HRA Watch

Slavery with a stipend
by Arthur Cheliotes
July 2002

Its supporters hide the reality of welfare "reform" behind that dishonest term.

Reform movements traditionally work to improve lives, enhance opportunities and bring us closer to the kind of society we all want and deserve. They are moved by a fundamental respect for all people and our potential. To call the current welfare policy "reform" is a grotesque and cruel joke and, as the welfare reform law of 1996 comes up for renewal, its record is the best argument for dumping it.

When the Giuliani Administration first launched its workfare program, it promised that welfare reform would crack the "cycle of poverty", train people and get them off welfare, decrease the demand on services, reduce hunger and homelessness and help welfare recipients' children by providing better role models.

But the record of welfare reform tells a different story: poverty has deepened, there are more homeless women and children, demand for healthcare and other services has increased, and while there are fewer people on welfare, there are more applying and re-applying for it.

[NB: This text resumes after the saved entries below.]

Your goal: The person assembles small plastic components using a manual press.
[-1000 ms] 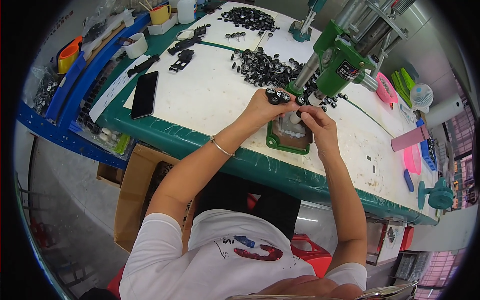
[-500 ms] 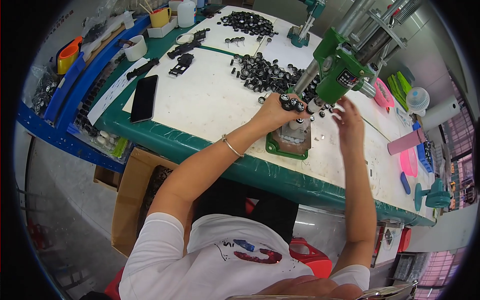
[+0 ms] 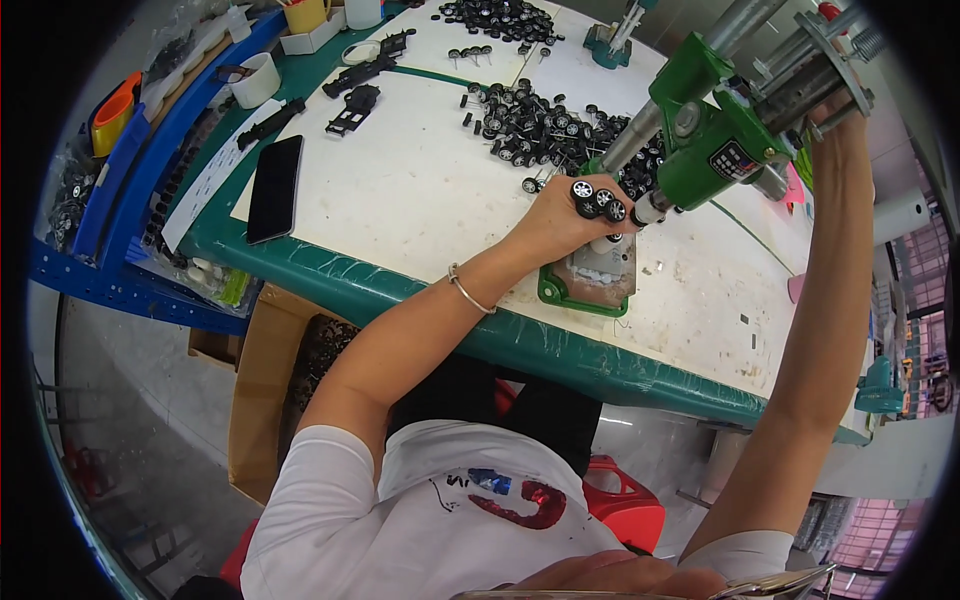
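Note:
My left hand (image 3: 565, 215) is closed on several small toy wheels (image 3: 598, 202), black with silver hubs, at the foot of a green hand press (image 3: 705, 140). Right beside its fingertips is the press's metal ram (image 3: 648, 208). Below the hand lies the green-edged press base (image 3: 590, 298); a wheel partly shows between hand and base. My right hand (image 3: 838, 108) is raised high at the right, against the round metal plate and rods on the press's side. Its fingers are hidden there, so its grip cannot be made out.
Behind the press lies a heap of wheels on axles (image 3: 545, 125), with another wheel pile (image 3: 500, 20) farther back. Black toy chassis (image 3: 355, 108) and a phone (image 3: 275, 188) lie left on the white tabletop (image 3: 400, 190). A cardboard box (image 3: 262, 400) stands below the green table edge.
My right hand has gone from beside the ram up and right to the press's side. The left hand stays at the ram with its wheels. The whole view has shifted slightly.

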`<state>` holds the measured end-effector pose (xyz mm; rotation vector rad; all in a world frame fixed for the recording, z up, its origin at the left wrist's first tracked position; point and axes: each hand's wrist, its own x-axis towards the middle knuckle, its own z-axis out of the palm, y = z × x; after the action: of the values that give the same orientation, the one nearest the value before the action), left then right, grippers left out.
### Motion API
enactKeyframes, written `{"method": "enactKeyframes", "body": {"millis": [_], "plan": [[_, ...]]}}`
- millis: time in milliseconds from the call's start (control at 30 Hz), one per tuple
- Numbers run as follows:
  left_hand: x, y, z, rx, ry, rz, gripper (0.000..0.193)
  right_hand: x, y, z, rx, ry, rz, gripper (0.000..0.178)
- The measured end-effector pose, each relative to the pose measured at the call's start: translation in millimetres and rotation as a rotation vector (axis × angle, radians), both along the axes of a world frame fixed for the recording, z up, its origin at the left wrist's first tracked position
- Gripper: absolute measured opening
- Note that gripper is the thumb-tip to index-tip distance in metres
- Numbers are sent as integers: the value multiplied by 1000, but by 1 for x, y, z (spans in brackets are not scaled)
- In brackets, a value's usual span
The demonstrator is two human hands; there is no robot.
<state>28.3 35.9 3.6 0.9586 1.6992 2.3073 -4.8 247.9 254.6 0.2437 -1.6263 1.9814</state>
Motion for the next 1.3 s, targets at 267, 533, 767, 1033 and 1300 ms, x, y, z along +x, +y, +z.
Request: {"method": "enactKeyframes", "body": {"millis": [267, 533, 767, 1033, 1300], "plan": [[3, -4, -2, 5, -27, 5, 16, 13, 8, -6, 32, 244, 121, 16], [5, -3, -1, 10, 25, 38, 17, 25, -5, -4, 48, 236, -8, 15], [6, -3, 0, 10, 48, 27, 17, 23, -7, -6, 59, 245, -104, 18], [7, -5, 4, -81, 16, 65, 15, 92, -19, -25, 118, 575, 77, 21], [6, -3, 1, -25, -7, -5, 15, 96, -60, -33, 124, 608, -296, 23]]}}
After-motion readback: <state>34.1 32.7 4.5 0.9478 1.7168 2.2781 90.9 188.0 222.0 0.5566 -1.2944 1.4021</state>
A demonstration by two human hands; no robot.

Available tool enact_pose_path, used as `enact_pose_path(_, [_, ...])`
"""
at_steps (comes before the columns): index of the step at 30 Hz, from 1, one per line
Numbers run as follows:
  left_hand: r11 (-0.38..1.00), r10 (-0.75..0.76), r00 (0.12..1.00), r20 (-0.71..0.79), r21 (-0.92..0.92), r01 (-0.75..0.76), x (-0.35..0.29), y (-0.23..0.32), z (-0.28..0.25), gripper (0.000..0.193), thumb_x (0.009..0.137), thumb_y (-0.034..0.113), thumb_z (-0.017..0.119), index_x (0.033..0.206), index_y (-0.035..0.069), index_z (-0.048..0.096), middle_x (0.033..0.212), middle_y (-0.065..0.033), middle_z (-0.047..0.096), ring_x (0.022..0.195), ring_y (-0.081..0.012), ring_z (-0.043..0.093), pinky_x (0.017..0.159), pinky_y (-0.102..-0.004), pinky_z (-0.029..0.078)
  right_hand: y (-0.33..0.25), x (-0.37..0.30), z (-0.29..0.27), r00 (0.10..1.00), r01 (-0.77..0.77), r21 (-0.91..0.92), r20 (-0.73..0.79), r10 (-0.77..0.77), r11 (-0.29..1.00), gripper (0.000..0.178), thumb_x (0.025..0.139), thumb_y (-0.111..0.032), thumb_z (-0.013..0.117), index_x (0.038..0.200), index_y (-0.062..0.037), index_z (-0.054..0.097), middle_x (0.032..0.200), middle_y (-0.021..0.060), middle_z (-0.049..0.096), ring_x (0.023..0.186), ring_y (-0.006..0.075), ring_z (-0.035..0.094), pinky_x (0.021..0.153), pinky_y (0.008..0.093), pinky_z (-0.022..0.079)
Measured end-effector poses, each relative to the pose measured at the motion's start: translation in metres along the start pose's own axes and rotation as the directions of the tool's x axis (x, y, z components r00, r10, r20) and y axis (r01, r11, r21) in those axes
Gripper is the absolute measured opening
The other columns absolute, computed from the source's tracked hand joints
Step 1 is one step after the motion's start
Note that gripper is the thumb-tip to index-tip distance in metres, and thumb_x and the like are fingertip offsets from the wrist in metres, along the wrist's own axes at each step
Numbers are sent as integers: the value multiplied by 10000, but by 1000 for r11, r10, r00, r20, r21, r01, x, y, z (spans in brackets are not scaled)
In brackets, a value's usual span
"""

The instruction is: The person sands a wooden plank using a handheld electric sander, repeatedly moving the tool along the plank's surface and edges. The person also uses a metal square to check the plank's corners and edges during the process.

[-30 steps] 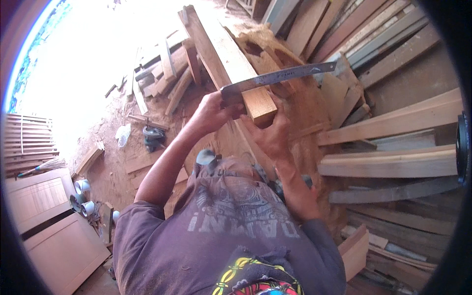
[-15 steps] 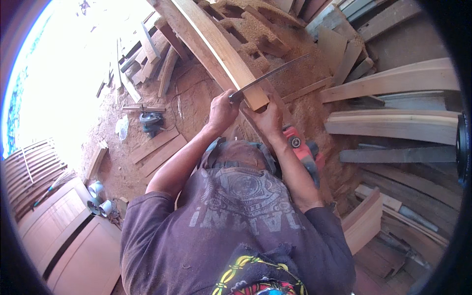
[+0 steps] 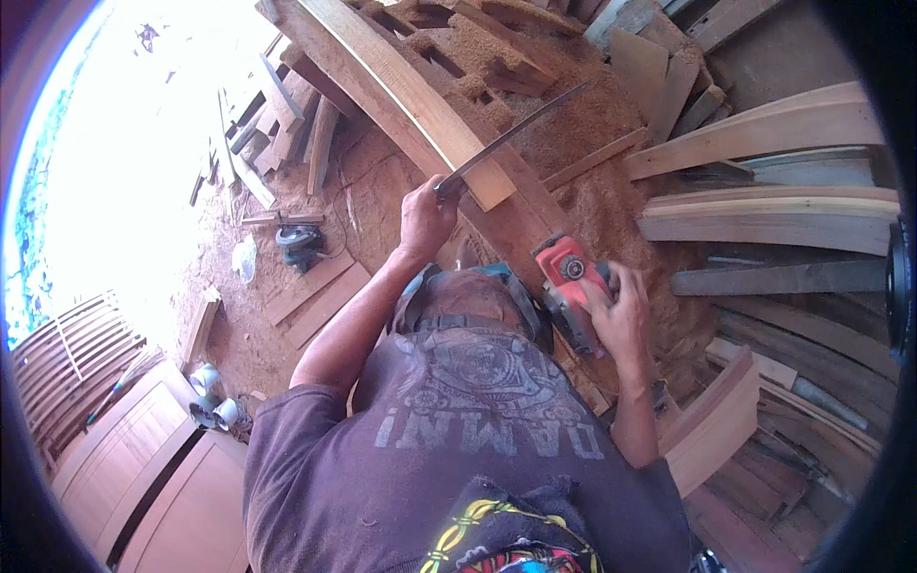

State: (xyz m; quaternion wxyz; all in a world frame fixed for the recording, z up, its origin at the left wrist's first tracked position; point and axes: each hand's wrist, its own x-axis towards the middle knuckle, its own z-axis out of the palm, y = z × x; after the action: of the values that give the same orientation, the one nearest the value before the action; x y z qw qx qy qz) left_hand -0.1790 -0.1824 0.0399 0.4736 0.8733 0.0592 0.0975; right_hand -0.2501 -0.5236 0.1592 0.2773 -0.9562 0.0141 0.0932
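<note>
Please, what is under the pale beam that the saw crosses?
Under the beam, a brown plank shows along the left side and past the near end. The part directly beneath is covered.

The one view comes from the left of two fisheye cameras worn on the person's head. It looks steeply down and forward over the shirt (image 3: pixel 492 420), which is nearest and fills the lower middle, to the left hand (image 3: pixel 428 220) and right hand (image 3: pixel 623 320), a little farther off. Upright and unmirrored, it spans widely, from panels (image 3: pixel 129 439) at lower left to boards (image 3: pixel 769 224) at right, straight edges bending toward its dark rim.
</note>
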Motion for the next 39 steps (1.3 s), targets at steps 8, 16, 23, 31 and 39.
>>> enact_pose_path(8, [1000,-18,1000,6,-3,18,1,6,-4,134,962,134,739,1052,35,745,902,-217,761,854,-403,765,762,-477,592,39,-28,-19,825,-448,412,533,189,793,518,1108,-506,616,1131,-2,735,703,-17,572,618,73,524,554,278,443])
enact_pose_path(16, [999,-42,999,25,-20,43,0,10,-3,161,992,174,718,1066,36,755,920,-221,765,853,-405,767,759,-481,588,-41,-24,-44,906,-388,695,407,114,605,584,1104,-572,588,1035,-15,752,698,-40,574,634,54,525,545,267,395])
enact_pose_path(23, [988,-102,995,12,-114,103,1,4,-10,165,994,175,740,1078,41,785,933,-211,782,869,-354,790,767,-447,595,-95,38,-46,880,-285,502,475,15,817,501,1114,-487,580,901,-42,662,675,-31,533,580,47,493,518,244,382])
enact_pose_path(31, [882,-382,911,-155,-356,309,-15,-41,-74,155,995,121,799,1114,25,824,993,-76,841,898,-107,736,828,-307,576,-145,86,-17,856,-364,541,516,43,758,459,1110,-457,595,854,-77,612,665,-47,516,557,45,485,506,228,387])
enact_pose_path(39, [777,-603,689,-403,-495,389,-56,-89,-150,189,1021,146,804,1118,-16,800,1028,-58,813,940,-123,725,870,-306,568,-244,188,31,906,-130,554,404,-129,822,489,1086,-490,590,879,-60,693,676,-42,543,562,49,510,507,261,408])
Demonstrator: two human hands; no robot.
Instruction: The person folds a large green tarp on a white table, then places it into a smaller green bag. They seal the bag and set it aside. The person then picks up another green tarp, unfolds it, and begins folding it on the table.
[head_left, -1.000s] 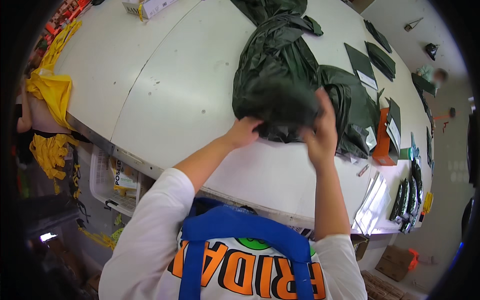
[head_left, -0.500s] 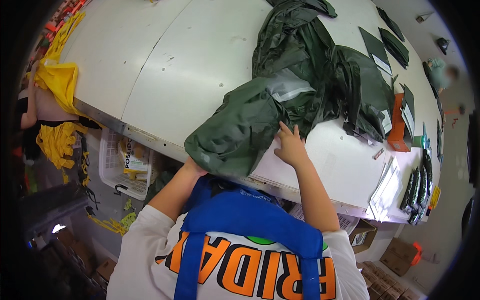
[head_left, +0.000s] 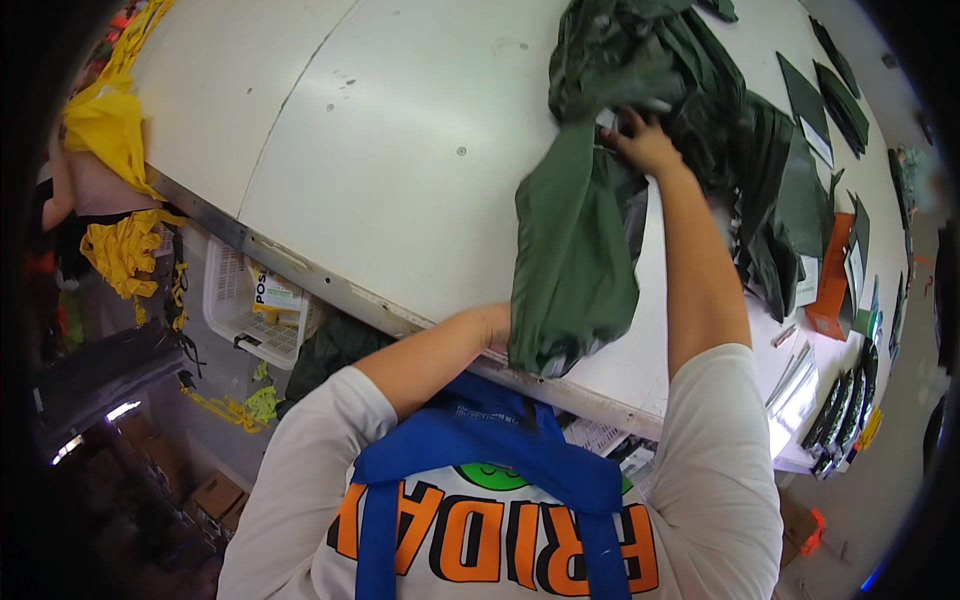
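Observation:
A dark green cloth bag (head_left: 575, 265) hangs stretched from the table's middle down to its near edge. My right hand (head_left: 643, 143) grips its upper end beside a heap of dark green bags (head_left: 660, 70). My left hand (head_left: 497, 327) is mostly hidden behind the bag's lower end at the edge of the white table (head_left: 400, 150) and seems to hold it there. A white printed shirt and blue straps fill the bottom of the view.
Folded dark green pieces (head_left: 800, 190) and an orange box (head_left: 830, 290) lie to the right. Yellow cloth (head_left: 105, 125) hangs off the table's left end. A white basket (head_left: 245, 305) sits under the table. Cardboard boxes stand on the floor.
My right hand has moved up the table to the heap, drawing the bag out long. My left hand has come to the bag's lower end at the table edge.

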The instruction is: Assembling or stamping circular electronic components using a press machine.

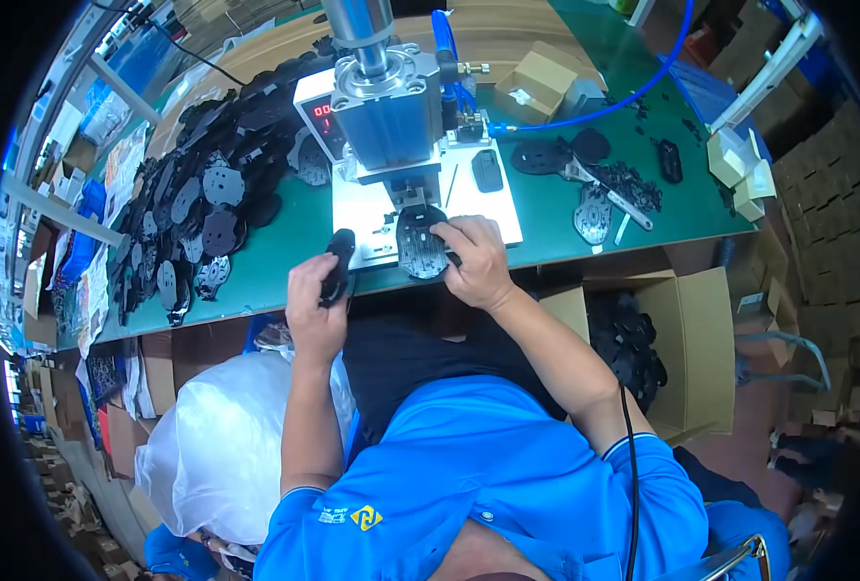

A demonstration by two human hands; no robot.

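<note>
My left hand is closed on a black plastic plate, held tilted at the left front corner of the press's white base. Under the head of the bench press lies another black plastic plate, rounded and slotted. The fingers of my right hand grip this plate by its right edge. A dark oblong part and a thin rod rest on the base to the right of the press head.
A big heap of black plates covers the green table on the left. Several loose black parts and a white-handled tool lie on the right. Below the table edge, an open carton holds black pieces, and a white plastic bag bulges at left.
</note>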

And what about the children? The New York Times recently reported that adolescent children of workfare participants do worse in school than those of welfare recipients who stay home.

The result of this dismal failure is that the poor people have been pushed into a torturous hell of red tape, frustration, desperation and suffering. Their lives are more stressful, less hopeful and less productive.

Welfare reform has never been about improving lives; it's about getting people to work for next to nothing and destroying their lives in the process. It is a form of slavery with a stipend.

The truth is that New York's economy, battered by years of policies hostile to working and poor people, simply can't employ our citizens at decent wages. Yet those policies have also increased the need for basic services. So welfare reform forces poor New Yorkers to provide those services at a fraction of the minimum wage. It's a violation of human rights and labor law and an affront to any civilized society. And, like all social policy atrocities, its impact bleeds into all our lives.

Our members in HRA live a daily adventure of violence, tension, and exploding workloads because of welfare reform. And our communities are affected by deepening poverty and desperation. Finally, the presence of a desperate workforce either working or willing to work for any amount of money enables job cuts, limits the creation of new jobs and makes negotiating improvements in our wages and benefits that much more difficult.

Our city needs real reform: financial and social policies that encourage and use the potential of our citizens to turn New York around. The first step is to recognize the immoral essence of "welfare reform", stop it and begin repairing the devastation it has caused.